5.9. Het vorenstaande in aanmerking nemende, kan naar het oordeel van het college niet worden geconcludeerd dat beklaagde bij het onderzoek en de behandeling van de hond veterinair onjuist of onlogisch te werk is gegaan. Met betrekking tot de tijdens de operatie gebleken ernstige necrose van het maagweefsel heeft beklaagde terecht gesteld dat ongewis is hoelang daar al sprake van was en waardoor deze is ontstaan en dat er ook weinig bekend is over het tijdsbestek waarbinnen een dergelijke necrose zich kan ontwikkelen. Beklaagde heeft naar het oordeel van het college in ieder geval adequaat en voldoende voortvarend gehandeld. Het ontbreekt verder aan bewijs om aan te kunnen nemen dat de necrose die bewuste middag is begonnen en hiervoor is reeds overwogen dat beklaagde geen verwijt kan worden gemaakt waar het gaat om de verstreken wachttijd tussen het aanbieden van de hond en aanvang van de operatie.

5.10. Op grond van het vorenstaande ziet het college onvoldoende aanleiding om te oordelen dat beklaagde in de zorg jegens de hond tekort is geschoten en dat zij veterinair onjuist en tuchtrechtelijk verwijtbaar zou hebben gehandeld. De klacht wordt daarom ongegrond verklaard.

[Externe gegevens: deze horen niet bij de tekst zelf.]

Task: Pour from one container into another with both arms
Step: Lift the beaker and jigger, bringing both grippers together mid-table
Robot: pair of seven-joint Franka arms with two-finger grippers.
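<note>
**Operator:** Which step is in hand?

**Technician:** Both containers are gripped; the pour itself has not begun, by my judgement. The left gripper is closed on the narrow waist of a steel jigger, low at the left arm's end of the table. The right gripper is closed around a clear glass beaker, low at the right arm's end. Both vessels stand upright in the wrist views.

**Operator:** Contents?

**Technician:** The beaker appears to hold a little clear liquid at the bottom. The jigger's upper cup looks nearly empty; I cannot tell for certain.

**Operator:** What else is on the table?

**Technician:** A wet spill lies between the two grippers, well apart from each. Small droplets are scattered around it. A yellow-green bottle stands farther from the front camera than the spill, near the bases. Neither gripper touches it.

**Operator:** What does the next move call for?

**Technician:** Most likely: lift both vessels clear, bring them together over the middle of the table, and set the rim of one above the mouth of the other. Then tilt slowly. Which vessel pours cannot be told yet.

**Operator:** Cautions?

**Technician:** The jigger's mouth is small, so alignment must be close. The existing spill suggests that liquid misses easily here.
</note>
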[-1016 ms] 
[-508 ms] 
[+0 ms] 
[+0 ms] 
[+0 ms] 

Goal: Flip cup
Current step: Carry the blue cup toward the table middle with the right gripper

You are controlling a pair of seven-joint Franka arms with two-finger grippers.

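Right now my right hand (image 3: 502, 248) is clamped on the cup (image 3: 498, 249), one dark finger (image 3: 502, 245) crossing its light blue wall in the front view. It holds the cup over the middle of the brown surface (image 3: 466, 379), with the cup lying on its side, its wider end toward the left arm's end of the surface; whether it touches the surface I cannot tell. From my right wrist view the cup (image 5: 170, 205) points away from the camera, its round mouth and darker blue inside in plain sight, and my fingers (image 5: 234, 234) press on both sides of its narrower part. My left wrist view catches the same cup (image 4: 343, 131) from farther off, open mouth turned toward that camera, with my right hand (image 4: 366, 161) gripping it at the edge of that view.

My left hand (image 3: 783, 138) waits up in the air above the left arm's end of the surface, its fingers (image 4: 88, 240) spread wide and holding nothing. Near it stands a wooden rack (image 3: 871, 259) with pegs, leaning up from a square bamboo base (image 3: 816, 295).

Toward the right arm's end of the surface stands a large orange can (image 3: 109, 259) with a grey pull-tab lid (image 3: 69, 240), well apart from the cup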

Al hetgeen klager voor het overige nog heeft aangevoerd kan niet tot een andere conclusie leiden.

6. DE BESLISSING

Het College:

Verklaart de klacht ongegrond.

Aldus vastgesteld te ’s-Gravenhage door mr. G.J. van Muijen, voorzitter, en door de leden drs. J. Hilvering, drs. J. A.M. van Gils, drs. M. Lockhorst en drs. B.J.A. Langhorst-Mak in tegenwoordigheid van mr. J.B.M. Keijzers, secretaris.

Uitgesproken in het openbaar op 17 september 2013, door mr. G.J. van Muijen, voorzitter, in tegenwoordigheid van mr. J.B.M. Keijzers, secretaris.